URL="https://bookshelf.jp/cgi-bin/goto.cgi?file=elisp21&node=Hooks%20for%20Loading"
"texi/elisp21/ロード時のフック"へのコメント(無し)

eval-after-loadを呼び出すと、 特定のライブラリをロードする/してあるときに実行するコードを指定できます。

Function: eval-after-load library form
この関数は、ライブラリlibraryをロードする/してあるときに、 ライブラリlibraryのロードの最後にformを評価するように設定する。 libraryをすでにロードしてあると、 この関数はformをただちに評価する。

ライブラリ名libraryloadの引数に正確に一致する必要がある。 load-pathを探索してインストールするライブラリを探したときに 正しい結果を得るために、libraryにはディレクトリ名を含めないこと。

formでエラーが発生してもロード処理をもとに戻さないが、 formの残りは実行しない。

一般に、よく設計されたLispプログラムはこの機能を使うべきではありません。 Lispライブラリを見通しよくモジュール化して扱うには、 (1)ライブラリの(外部から使うことを意図した)変数を調べて設定し、 (2)ライブラリの関数を呼び出すことです。 (1)を行いたければ、すぐにしてかまいません。 ライブラリをロードするまで待つ必要はありません。 (2)を行うには、ライブラリをロードする必要があります (requireで行うことが好ましい)。
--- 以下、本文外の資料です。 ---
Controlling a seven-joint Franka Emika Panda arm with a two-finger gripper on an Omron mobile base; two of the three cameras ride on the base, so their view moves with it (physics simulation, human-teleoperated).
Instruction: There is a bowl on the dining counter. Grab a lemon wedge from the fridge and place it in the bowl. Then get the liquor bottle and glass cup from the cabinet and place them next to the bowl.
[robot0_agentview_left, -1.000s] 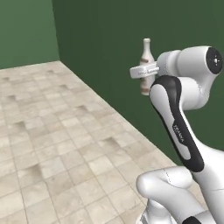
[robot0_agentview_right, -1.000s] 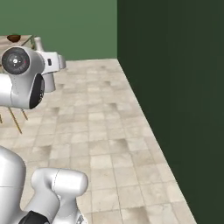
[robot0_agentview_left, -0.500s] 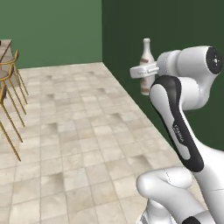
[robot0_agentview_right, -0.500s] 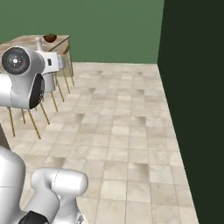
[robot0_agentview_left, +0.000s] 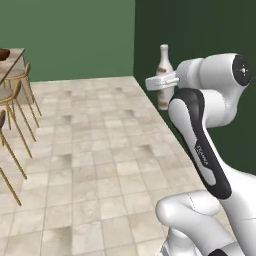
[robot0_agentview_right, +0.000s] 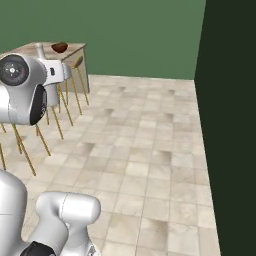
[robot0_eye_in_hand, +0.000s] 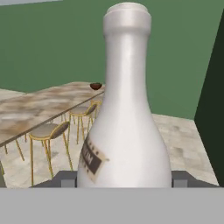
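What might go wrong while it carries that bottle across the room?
The pincer grips the liquor bottle only low on its body, so the tall neck could tip or slip as the base drives. The stools crowd the dining counter, which could block reaching the bowl.

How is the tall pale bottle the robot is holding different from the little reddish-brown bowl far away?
The slim pale liquor bottle is tall with a narrow neck; the reddish-brown bowl is low, round and wide open. The bottle is whitish with a brownish label; the bowl is dark red-brown and plain. The bottle is held upright in the air by the gripper; the bowl rests on the marbled dining counter. Both stand upright.
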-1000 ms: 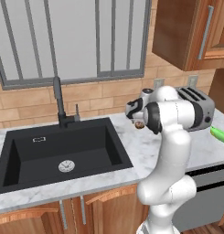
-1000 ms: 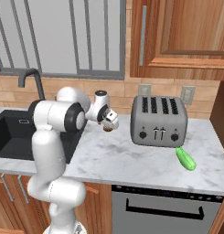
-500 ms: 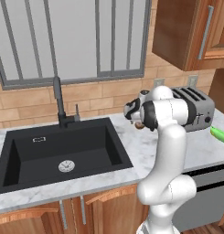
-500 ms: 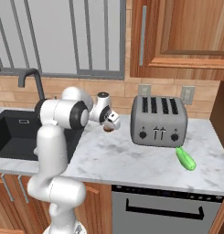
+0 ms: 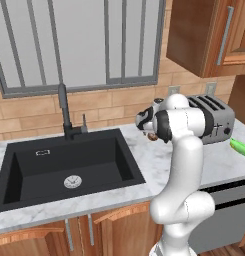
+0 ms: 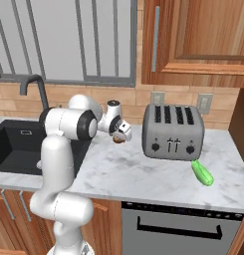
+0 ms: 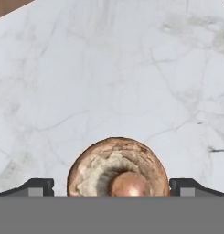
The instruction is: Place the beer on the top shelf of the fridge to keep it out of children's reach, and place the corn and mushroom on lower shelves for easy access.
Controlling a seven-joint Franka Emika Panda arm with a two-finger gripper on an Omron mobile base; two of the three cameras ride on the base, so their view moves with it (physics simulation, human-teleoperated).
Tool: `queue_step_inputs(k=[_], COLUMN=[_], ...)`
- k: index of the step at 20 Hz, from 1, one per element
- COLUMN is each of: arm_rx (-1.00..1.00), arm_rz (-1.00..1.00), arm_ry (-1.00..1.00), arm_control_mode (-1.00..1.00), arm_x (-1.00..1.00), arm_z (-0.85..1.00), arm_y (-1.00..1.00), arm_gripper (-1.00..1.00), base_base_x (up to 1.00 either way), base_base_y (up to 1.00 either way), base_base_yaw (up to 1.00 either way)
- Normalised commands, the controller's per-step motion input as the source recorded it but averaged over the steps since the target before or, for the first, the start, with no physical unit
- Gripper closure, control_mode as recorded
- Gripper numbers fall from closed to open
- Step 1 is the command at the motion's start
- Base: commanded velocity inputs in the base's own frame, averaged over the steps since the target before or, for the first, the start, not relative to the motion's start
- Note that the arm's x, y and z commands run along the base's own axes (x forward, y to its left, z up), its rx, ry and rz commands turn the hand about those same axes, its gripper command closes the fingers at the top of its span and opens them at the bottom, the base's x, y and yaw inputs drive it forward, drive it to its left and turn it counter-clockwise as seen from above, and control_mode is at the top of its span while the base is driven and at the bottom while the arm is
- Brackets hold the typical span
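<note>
Gripper [image 6: 121, 135] closed on the mushroom [image 6: 119, 139]: in the hand view the brown cap with its paler patch [image 7: 118, 170] sits between the two dark fingertips [image 7: 36, 186], one at each side of it, with the white marble counter [image 7: 109, 73] spread out beneath. The mushroom is carried in the air above the counter, not resting on it.

Left to right, right base view:
- Black sink [image 6: 11, 147] at the far left, set into the counter, with a dark faucet [image 6: 33, 84] behind it against the brick wall.
- White arm rising from the lower left, forearm reaching right; gripper and mushroom hang over the counter between the sink and the toaster.
- Grey four-slot toaster [image 6: 172, 130] right of the gripper, standing apart from it, near the wall with two outlets behind.
- Corn [image 6: 202, 172], bright green, lies flat on the counter just in front of the toaster's right corner, pointing toward the counter edge.
- Wooden wall cabinet [image 6: 193, 40] above the toaster.

Left base view: sink [image 5: 64, 165] and faucet [image 5: 64, 110] at left, gripper with mushroom [image 5: 152, 136] at centre beside the arm's elbow, toaster [image 5: 214, 117] partly hidden behind the arm, corn [image 5: 240, 146] at the right edge.
</note>
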Motion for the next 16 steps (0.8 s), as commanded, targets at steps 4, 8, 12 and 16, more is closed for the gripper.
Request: queue_step_inputs(k=[4,8,12,16], arm_rx=[0.0,0.0,0.0,0.0], arm_rz=[0.0,0.0,0.0,0.0], arm_ry=[0.0,0.0,0.0,0.0], arm_control_mode=[-1.0,-1.0,-1.0,-1.0], arm_x=[-0.06,-0.13,-0.19,-0.15], arm_z=[-0.06,-0.08,-0.09,-0.08], arm_y=[0.0,0.0,0.0,0.0], arm_gripper=[-1.0,-1.0,-1.0,-1.0], base_base_x=[0.0,0.0,0.0,0.0], base_base_y=[0.0,0.0,0.0,0.0], base_base_yaw=[0.0,0.0,0.0,0.0])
広く使われるプログラムに対する設計基準に合わなくても、 個人のカスタマイズでeval-after-loadを使うのはかまいません。

Variable: after-load-alist
特定のライブラリをロードする/してあるときに評価する式の連想リスト。 各要素はつぎのとおり。

 
(filename forms...)

関数loadは、eval-after-loadを実現するために after-load-alistを調べる。